• **What is being asked**:
Write out the lines below once more, exactly as they appear. Do not include pictures.

• **Information provided**:
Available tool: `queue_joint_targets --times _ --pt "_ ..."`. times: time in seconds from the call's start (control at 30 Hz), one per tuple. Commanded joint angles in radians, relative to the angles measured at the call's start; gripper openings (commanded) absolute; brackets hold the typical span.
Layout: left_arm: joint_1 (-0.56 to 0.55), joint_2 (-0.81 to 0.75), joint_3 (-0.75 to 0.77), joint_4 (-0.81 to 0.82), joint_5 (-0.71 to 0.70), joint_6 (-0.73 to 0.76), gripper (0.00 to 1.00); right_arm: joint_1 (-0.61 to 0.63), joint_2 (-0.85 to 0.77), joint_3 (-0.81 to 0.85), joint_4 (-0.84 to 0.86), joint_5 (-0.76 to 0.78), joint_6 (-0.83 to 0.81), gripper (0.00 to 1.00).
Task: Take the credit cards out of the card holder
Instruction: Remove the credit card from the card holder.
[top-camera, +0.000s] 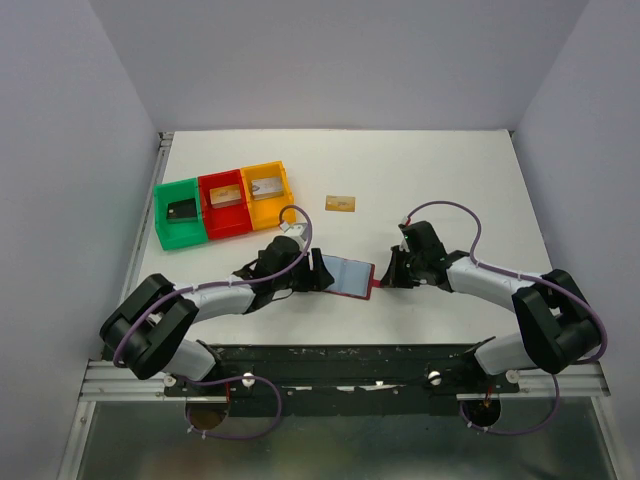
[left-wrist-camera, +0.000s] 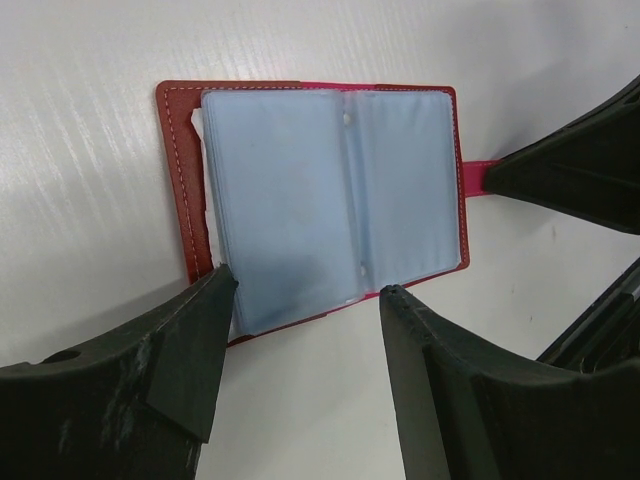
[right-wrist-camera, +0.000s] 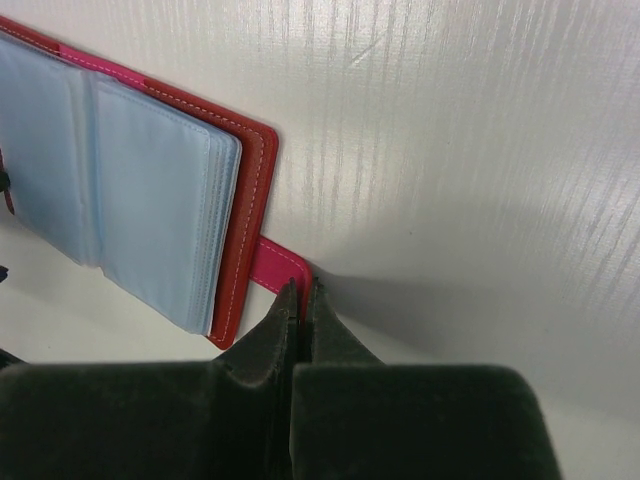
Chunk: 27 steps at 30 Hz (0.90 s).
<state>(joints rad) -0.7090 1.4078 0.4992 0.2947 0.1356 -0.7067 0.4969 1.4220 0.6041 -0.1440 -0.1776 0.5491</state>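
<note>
Right gripper (right-wrist-camera: 301, 290) is pinched tight on the snap tab (right-wrist-camera: 272, 268), pinning the card holder (left-wrist-camera: 185, 170) open; left gripper (left-wrist-camera: 308, 285) is spread wide, blue pockets (left-wrist-camera: 280, 200) right between its fingertips; I'd go slow, nose one finger under a pocket edge, tab clamped so nothing slides.

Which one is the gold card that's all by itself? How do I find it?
On the white table, find the row of coloured trays at the far left. Just right of the yellow tray, the gold card lies flat on the bare tabletop, beyond the open card holder. It is the only loose card outside the trays.
</note>
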Motion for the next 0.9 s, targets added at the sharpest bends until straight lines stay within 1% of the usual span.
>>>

• **Exercise output**:
Available tool: `queue_joint_targets --times _ --pt "_ ..."`. times: time in seconds from the call's start (control at 30 Hz), one per tuple. Commanded joint angles in radians, relative to the angles measured at the call's start; gripper openings (commanded) absolute; brackets hold the typical span.
Layout: left_arm: joint_1 (-0.56 to 0.55), joint_2 (-0.81 to 0.75), joint_3 (-0.75 to 0.77), joint_4 (-0.81 to 0.82), joint_5 (-0.71 to 0.70), joint_6 (-0.73 to 0.76), gripper (0.00 to 1.00); right_arm: joint_1 (-0.61 to 0.63), joint_2 (-0.85 to 0.77), joint_3 (-0.81 to 0.85), joint_4 (-0.84 to 0.86), joint_5 (-0.76 to 0.78), joint_6 (-0.83 to 0.81), gripper (0.00 to 1.00).
Task: Take the credit cards out of the card holder
Instruction: Remove the credit card from the card holder.
[top-camera, +0.000s] 
[left-wrist-camera, +0.000s] 
[right-wrist-camera, +0.000s] 
Chunk: 27 steps at 30 Hz (0.90 s).
<state>(joints rad) -0.7090 1.4078 0.4992 0.2947 0.1356 -0.7067 0.4969 1.4220 0.6041 -0.1440 -0.1776 0.5491</state>
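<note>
Right gripper (right-wrist-camera: 301, 290) is pinched tight on the snap tab (right-wrist-camera: 272, 268), pinning the card holder (left-wrist-camera: 185, 170) open; left gripper (left-wrist-camera: 308, 285) is spread wide, blue pockets (left-wrist-camera: 280, 200) right between its fingertips; I'd go slow, nose one finger under a pocket edge, tab clamped so nothing slides.

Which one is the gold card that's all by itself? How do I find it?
On the white table, find the row of coloured trays at the far left. Just right of the yellow tray, the gold card lies flat on the bare tabletop, beyond the open card holder. It is the only loose card outside the trays.
</note>
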Motion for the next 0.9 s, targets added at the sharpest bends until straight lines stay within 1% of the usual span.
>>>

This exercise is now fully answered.